It occurred to Miles that despite his broken nose, this was a richly rewarding experience for Jimmy Minty. He easily slipped the next punch Miles flung, and then Miles was back on his knees, cradling his stomach, retching onto the bricks.
“Now straighten up and put out your wrists,” Minty said, but instead, twice more Miles struggled to his feet, and twice more found himself back on the ground.
By the time Mrs. Whiting and the limo men returned up the walkway, one of Miles’s eyes was completely closed, the other a mere slit. Both men were seated, facing each other, on opposite curbs, looking like they’d been on the same losing side of a fight, the victors having unaccountably run away. The handcuffs still dangled from the policeman’s fingers, and Miles could tell it embarrassed him. “You go on along, Mrs. Whiting,” Minty said, his breathing sounding strangled. “I’ll finish up with this after I’ve caught my breath.”

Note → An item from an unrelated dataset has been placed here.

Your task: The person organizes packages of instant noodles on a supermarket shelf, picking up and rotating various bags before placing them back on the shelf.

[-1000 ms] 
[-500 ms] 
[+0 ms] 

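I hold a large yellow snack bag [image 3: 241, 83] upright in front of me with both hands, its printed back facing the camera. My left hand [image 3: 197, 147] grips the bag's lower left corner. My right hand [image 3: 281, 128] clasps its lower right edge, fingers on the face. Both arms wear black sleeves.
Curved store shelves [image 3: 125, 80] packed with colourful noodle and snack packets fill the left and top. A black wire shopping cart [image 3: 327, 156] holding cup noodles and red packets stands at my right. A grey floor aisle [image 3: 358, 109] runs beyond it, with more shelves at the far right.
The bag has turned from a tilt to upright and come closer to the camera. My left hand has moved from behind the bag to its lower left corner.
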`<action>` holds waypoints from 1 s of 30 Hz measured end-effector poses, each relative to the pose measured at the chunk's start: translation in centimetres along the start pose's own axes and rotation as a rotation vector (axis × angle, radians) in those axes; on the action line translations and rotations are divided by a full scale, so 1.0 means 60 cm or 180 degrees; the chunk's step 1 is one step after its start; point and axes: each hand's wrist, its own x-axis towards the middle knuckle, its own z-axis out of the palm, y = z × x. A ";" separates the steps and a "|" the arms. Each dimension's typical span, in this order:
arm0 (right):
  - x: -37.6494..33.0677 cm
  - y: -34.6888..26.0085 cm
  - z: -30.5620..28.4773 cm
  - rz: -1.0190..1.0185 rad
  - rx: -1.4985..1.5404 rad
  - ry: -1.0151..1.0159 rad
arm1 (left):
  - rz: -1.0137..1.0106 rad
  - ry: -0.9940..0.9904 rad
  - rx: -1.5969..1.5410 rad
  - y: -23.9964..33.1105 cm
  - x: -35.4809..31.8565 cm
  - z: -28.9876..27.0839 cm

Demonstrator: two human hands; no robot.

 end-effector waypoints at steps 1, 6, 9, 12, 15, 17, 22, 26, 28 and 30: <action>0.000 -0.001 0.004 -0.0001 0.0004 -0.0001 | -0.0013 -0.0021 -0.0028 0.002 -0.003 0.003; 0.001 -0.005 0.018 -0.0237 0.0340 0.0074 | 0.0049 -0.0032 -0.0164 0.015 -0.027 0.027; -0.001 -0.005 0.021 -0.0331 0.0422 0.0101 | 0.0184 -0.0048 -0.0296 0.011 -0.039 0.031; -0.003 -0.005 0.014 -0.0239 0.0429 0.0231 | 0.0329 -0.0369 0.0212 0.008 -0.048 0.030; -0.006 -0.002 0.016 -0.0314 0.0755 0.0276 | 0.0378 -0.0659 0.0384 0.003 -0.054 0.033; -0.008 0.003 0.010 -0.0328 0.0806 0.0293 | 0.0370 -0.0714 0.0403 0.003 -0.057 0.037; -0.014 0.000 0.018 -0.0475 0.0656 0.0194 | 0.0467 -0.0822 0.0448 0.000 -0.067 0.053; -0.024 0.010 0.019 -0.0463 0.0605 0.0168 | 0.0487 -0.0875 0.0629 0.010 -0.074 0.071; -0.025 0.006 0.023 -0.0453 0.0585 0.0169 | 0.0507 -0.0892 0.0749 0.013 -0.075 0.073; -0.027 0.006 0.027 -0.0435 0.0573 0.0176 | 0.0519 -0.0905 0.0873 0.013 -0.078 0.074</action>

The businessmen, clearly nervous, gave the two locals a wide berth, walking well off the brick path onto the grass to circle around them.
“You amaze me, dear boy,” said Mrs. Whiting. “What was so important that it couldn’t wait until tomorrow?”

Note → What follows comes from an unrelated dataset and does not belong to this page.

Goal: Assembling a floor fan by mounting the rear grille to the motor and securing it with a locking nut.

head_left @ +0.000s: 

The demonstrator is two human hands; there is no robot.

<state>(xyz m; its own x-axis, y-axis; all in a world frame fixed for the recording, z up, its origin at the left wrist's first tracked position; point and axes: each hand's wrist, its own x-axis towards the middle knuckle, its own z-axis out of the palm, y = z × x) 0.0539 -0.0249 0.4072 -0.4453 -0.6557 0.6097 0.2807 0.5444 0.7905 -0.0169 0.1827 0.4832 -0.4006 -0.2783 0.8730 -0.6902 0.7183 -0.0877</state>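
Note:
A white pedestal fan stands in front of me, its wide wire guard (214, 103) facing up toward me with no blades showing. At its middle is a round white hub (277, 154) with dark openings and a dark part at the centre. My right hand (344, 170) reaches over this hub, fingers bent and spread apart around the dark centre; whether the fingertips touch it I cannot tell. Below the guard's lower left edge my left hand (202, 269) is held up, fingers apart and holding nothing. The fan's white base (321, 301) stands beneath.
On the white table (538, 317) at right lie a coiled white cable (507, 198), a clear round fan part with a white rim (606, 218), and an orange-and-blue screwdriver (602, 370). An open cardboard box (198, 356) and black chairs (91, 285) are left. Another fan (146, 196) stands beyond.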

Across the courtyard, Miles could hear the limo’s doors open and close, the solid, well-made sound of money sealing itself off. Since she was probably expecting him to say something about Callahan’s, he decided to disappoint her. “I just came by to give you my notice,” he told her. “You’ll have to find someone else to run the Empire Grill.”
Jimmy Minty quit fingering his broken nose to listen to this.
“You appear to have been visited by some sort of revelation, dear boy,” Mrs. Whiting observed. “Here’s my suggestion, though. Why not think things over? Passionate decisions are seldom very sound.”
“When did you ever feel passion?”
“Well, it’s true I’m seldom swept away like those with more romantic temperaments,” she conceded. “But we are what we are, and what can’t be cured must be endured.”
“What can’t be cured must be avenged,” Miles said. “Isn’t that what you mean?”
She smiled appreciatively. “Payback is
how
we endure, dear boy. Now, before you say another word in anger, for which I should have to punish you, you’ll want to stop and consider not just your own future but your daughter’s. She may require assistance with her university expenses in a couple of years, much as
you
did.” She paused to let this sink in. “And of course there are your brother and the others who depend upon the Empire Grill for their admittedly slender livelihoods. In the end, though, it’s up to you, just as it always has been.”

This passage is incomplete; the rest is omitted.